The role of calcium in signaling, polarity, and mechanosensing in plants is well established (see reviews Braam 2005; Hepler 2005; Hetherington and Brownlee 2004; Sanders et al. 1999). In algae, Fucus and Pelvetia zygotes are two well studied systems where polar calcium currents are known to precede cell polarity in single cells (Leonetti et al. 2004; Robinson and Jaffe 1975). The recent review by Messerli and Robinson (2007) discusses studies that have characterized the role of SA channels in the tip growth of four different organisms. Tip growth in pollen tubes is dependent on localized calcium influx to establish polarity (Holdaway Clarke et al. 1997), and SA calcium and potassium channels localized in the plasma membrane have been well characterized in protoplasts and pollen grains of Lilium longiflorum (Dutta and Robinson 2004).

Although the Ceratopteris cellular events documented here happen many hours before the spore rhizoid will commence its tip growth, the underlying cellular mechanisms that control this growth may be interconnected with the establishment of the spore’s polarity. There are notable similarities between the polarized growth of fern rhizoids and the tip growth of pollen tubes (Bushart and Roux 2007), and the involvement of SA calcium channels in establishing polarity may prove to be an evolutionarily conserved feature, as it appears to be in the process of tip growing. Only recently have any specific molecular markers been identified in the development of cell polarity that is guided by bio-electric mechanisms; e.g., in ion current-driven wound healing in animal cells (Zhao et al. 2006).

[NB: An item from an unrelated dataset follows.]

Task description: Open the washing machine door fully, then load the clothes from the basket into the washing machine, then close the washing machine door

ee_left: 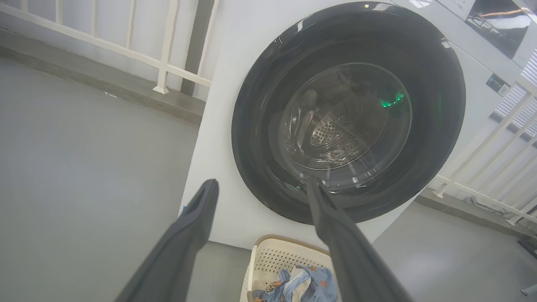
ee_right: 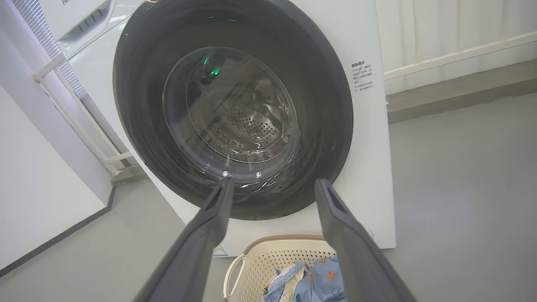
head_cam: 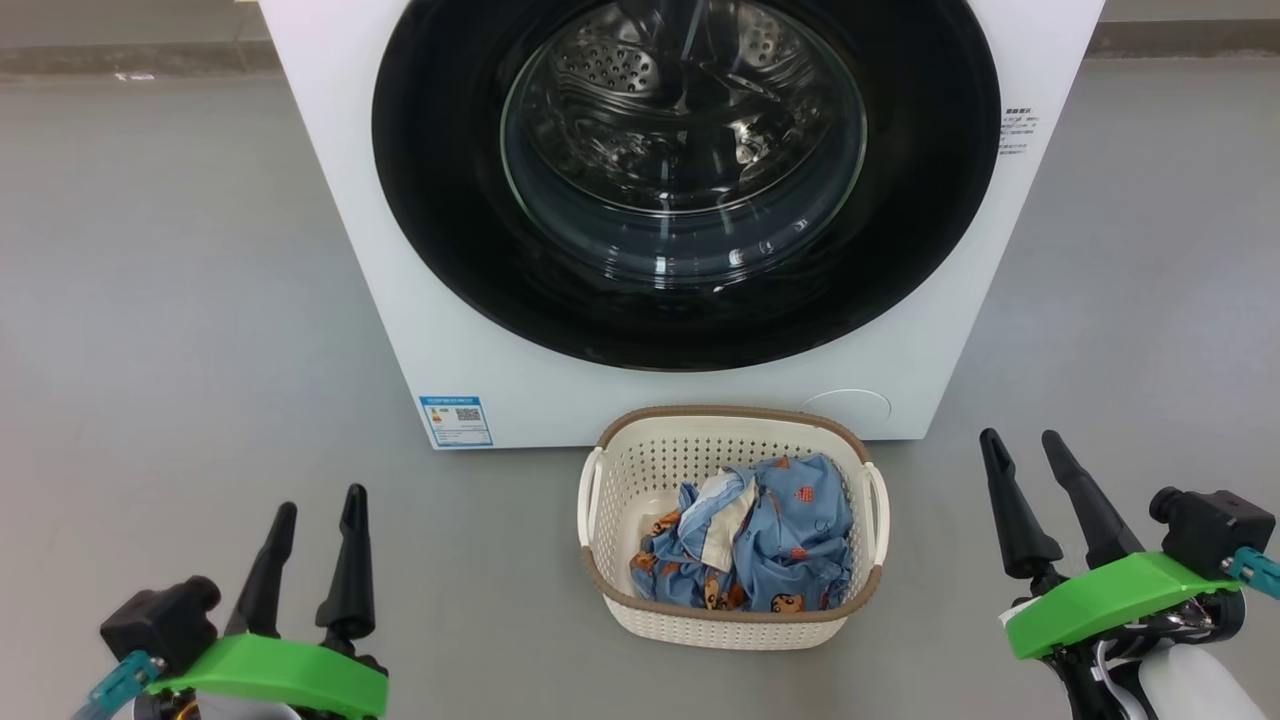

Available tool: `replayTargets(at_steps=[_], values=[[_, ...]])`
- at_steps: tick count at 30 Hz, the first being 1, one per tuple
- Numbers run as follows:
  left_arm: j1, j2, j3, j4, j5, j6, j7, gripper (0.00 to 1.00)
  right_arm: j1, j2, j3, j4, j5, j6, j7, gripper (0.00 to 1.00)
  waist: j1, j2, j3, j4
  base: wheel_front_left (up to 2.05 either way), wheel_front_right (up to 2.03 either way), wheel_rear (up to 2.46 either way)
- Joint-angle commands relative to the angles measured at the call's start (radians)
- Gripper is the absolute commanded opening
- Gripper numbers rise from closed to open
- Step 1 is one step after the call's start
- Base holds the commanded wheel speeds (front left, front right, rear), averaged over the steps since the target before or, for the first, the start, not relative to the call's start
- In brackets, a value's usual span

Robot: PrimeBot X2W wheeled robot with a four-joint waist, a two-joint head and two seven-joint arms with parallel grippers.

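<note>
The washing machine [head_cam: 500,340] stands on the grey floor [head_cam: 150,300] at the far side of the scene, a white box with a small blue label [head_cam: 456,421] at its lower left corner. The washing machine door [head_cam: 440,200] is shut flat against the front. Its glossy black ring takes up nearly the whole width, and through the bulging glass window [head_cam: 685,215] at its centre I can see the perforated steel drum.

The basket [head_cam: 640,455] sits on the floor just in front of the machine's base, below the door and between the two arms. The clothes [head_cam: 785,545] lie bunched inside it: blue fabric with little bears, a cream lining turned up in the middle. They are heaped toward the right and near side, so the far left corner of the basket floor is bare.

The left gripper [head_cam: 320,498] hangs at the near left, well apart from the basket. Its two dark fingers are spread wide with nothing between them. The right gripper [head_cam: 1020,434] hangs at the near right, also clear of the basket, its jaws just as wide and holding nothing. Both point toward the machine.
</note>
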Motion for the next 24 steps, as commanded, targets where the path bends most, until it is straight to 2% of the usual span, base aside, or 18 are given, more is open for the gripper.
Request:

Our data are consistent with the model that mechanical regulation of a calcium transport channel is important for initiating and controlling the gravity-directed calcium current that directs polar development in a single plant cell. Further tests of the model proposed here will include identifying the gravity-regulated channels and the pumps that drive the current and assaying what, if any, post-translational changes are induced in these transporters in response to altered gravity. Investigation of other components that may modify internal calcium concentrations, such as endomembrane Ca2+-ATPases, should also allow us to further refine our model. Because calcium signaling is a universal regulatory feature of cell polarization in both plants and animals (Pickard and Fujiki 2005; Rasi-Caldogno et al. 1987) the CEL-C device, which is adaptable to many cell types, could be used on future C-9 flights to test other cells which respond dramatically to the micro-g environment (Kordyum 2003; Luoni et al. 2000). Such tests would reveal whether the transport phenomena reported here are evolutionarily conserved features of cellular responses to gravity or is unique to only some cell types.